= WHAT IS NEEDED =
Print a faithful copy of the data below, word for word, with the pictures left out.

= DATA BLOCK =
======

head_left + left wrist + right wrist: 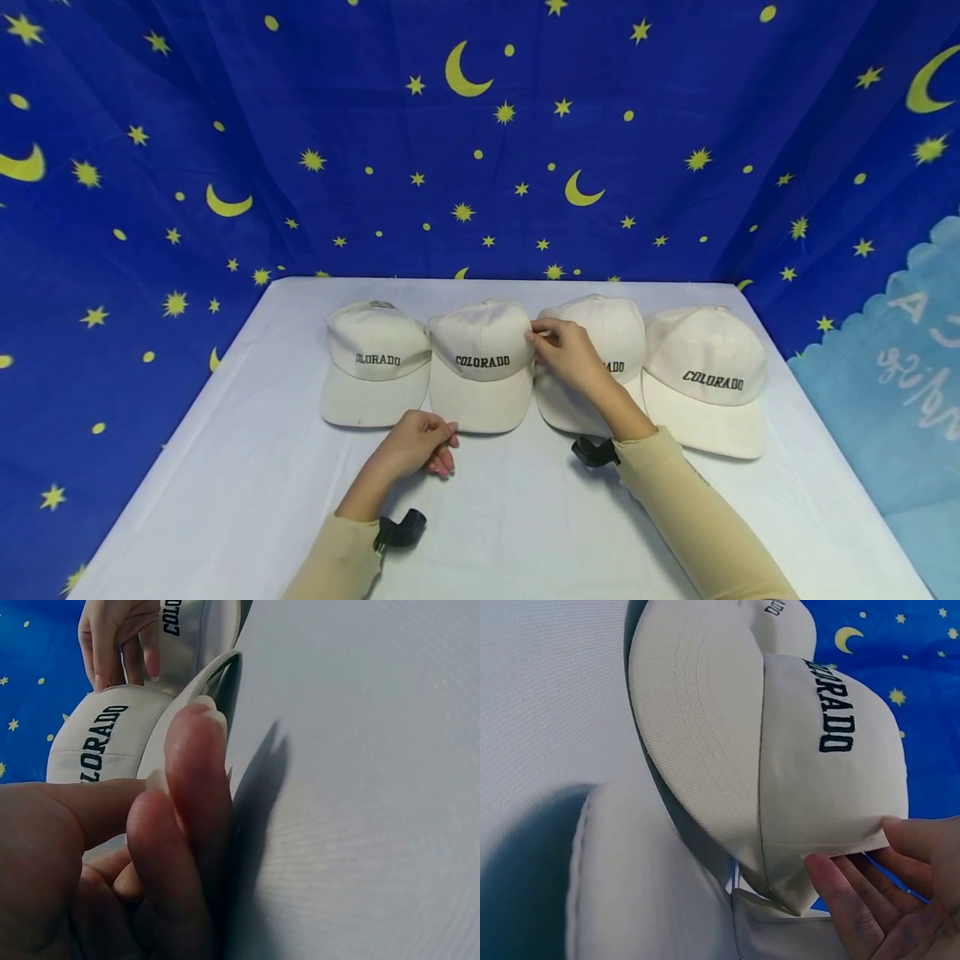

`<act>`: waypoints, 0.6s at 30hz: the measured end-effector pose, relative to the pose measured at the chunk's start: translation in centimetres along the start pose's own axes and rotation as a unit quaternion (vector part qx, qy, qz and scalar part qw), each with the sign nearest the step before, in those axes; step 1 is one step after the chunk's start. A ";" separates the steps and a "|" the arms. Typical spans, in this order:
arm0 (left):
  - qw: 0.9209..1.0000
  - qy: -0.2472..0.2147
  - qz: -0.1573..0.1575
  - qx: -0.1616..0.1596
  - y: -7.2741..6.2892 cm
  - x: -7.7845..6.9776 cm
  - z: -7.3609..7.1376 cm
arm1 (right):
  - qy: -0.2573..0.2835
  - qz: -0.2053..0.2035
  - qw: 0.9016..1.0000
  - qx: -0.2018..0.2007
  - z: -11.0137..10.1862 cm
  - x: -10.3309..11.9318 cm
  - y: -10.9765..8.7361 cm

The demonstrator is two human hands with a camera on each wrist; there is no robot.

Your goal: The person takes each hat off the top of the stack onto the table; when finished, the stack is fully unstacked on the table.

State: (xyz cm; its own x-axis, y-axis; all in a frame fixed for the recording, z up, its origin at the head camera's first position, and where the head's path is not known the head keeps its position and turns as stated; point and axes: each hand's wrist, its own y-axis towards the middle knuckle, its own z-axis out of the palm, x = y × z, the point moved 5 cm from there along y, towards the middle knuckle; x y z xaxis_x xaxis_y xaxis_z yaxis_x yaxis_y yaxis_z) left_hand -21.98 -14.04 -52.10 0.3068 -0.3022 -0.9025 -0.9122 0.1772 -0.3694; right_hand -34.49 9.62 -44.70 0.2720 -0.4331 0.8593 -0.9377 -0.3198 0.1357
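Note:
Four matching cream baseball caps lettered COLORADO lie in a row, brims toward me. My right hand (573, 354) pinches the right side of the second cap from the left (480, 333). In the right wrist view, the thumb rests on the outside of that cap's crown (802, 795), with the fingers at its lower edge. Down at the same cap's front brim, my left hand (418, 444) has thumb and index finger together on the left part of the edge. The left wrist view shows its other fingers (196, 757) loosely bent, hiding the contact point.
The leftmost cap (378, 342) adjoins the handled one. A third cap (600, 321) is partly covered by my right hand, and the rightmost cap (705, 358) sits slightly turned. A white-covered table (480, 533) bears them, backed by a blue star-and-moon cloth (375, 117).

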 end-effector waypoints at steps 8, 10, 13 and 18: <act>1.000 0.005 0.003 0.004 -0.1 -0.3 0.2 | 0.001 0.007 1.000 0.004 0.0 0.0 0.2; 1.000 0.007 0.007 0.007 -0.2 -0.3 0.3 | 0.000 0.006 1.000 0.004 0.0 0.0 0.2; 1.000 0.005 0.009 0.009 -0.4 -0.5 0.2 | 0.003 0.007 1.000 0.003 -0.1 0.0 0.2; 1.000 -0.005 0.024 0.005 -1.2 -1.3 -0.5 | 0.016 -0.001 1.000 -0.002 -0.5 0.4 0.0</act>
State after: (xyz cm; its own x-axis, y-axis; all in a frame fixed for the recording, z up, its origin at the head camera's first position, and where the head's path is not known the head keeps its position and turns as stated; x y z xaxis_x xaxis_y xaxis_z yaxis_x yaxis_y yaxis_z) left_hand -21.42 -14.29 -50.38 0.2651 -0.2844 -0.9213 -0.9232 0.2009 -0.3277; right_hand -34.47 9.88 -44.16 0.2664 -0.4058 0.8743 -0.9381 -0.3173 0.1386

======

= RESULT =
head_left + left wrist + right wrist: 

`<act>`: waypoints, 0.6s at 30hz: the measured end-effector pose, relative to the pose measured at the chunk's start: translation in centimetres along the start pose's own axes and rotation as a unit quaternion (vector part qx, qy, qz and scalar part qw), each with the sign nearest the step before, in those axes; step 1 is one step after the chunk's start. A ";" separates the steps and a "|" the arms. Typical spans, in this order:
arm0 (left):
  - qw: 0.9209..1.0000
  - qy: -0.2472..0.2147
  - qz: -0.1573..0.1575
  - qx: -0.1616..0.1596
  - y: -7.2741..6.2892 cm
  - x: -7.7845..6.9776 cm
  - z: -7.3609..7.1376 cm
arm1 (right):
  - qy: -0.2573..0.2835
  - qz: -0.2053..0.2035
  - qw: 0.9016..1.0000
  - qx: -0.2018..0.2007
  - z: -11.0137..10.1862 cm
  - x: -10.3309..11.9318 cm
  - y: -10.9765..8.7361 cm

The demonstrator is two human hands with a camera on each wrist; there is no robot.

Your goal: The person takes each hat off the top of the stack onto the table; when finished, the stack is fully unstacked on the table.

State: (xyz cm; its own x-axis, y-axis; all in a frame fixed for the recording, z up, its origin at the head camera's first position, and where the head's path is not known the head keeps its position and turns as stated; point and axes: each hand's wrist, its own y-axis towards the middle knuckle, its own z-axis out of the palm, x = y × z, the point moved 5 cm from there along y, towards the middle knuckle; x y z xaxis_x xaxis_y xaxis_z yaxis_x yaxis_y yaxis_z) left_hand -21.98 -14.04 -52.10 0.3068 -0.3022 -0.9025 -0.9122 0.1772 -0.3694; right_hand -34.49 9.62 -44.70 0.2720 -0.4331 0.8593 -0.9377 -0.3198 0.1357
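Note:
Four matching cream baseball caps lettered COLORADO lie in a row, brims toward me. My right hand (573, 354) pinches the right side of the second cap from the left (480, 333). In the right wrist view, the thumb rests on the outside of that cap's crown (802, 795), with the fingers at its lower edge. Down at the same cap's front brim, my left hand (418, 444) has thumb and index finger together on the left part of the edge. The left wrist view shows its other fingers (196, 757) loosely bent, hiding the contact point.
The leftmost cap (378, 342) adjoins the handled one. A third cap (600, 321) is partly covered by my right hand, and the rightmost cap (705, 358) sits slightly turned. A white-covered table (480, 533) bears them, backed by a blue star-and-moon cloth (375, 117).
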
 end-effector waypoints at steps 8, 10, 13 and 18: <act>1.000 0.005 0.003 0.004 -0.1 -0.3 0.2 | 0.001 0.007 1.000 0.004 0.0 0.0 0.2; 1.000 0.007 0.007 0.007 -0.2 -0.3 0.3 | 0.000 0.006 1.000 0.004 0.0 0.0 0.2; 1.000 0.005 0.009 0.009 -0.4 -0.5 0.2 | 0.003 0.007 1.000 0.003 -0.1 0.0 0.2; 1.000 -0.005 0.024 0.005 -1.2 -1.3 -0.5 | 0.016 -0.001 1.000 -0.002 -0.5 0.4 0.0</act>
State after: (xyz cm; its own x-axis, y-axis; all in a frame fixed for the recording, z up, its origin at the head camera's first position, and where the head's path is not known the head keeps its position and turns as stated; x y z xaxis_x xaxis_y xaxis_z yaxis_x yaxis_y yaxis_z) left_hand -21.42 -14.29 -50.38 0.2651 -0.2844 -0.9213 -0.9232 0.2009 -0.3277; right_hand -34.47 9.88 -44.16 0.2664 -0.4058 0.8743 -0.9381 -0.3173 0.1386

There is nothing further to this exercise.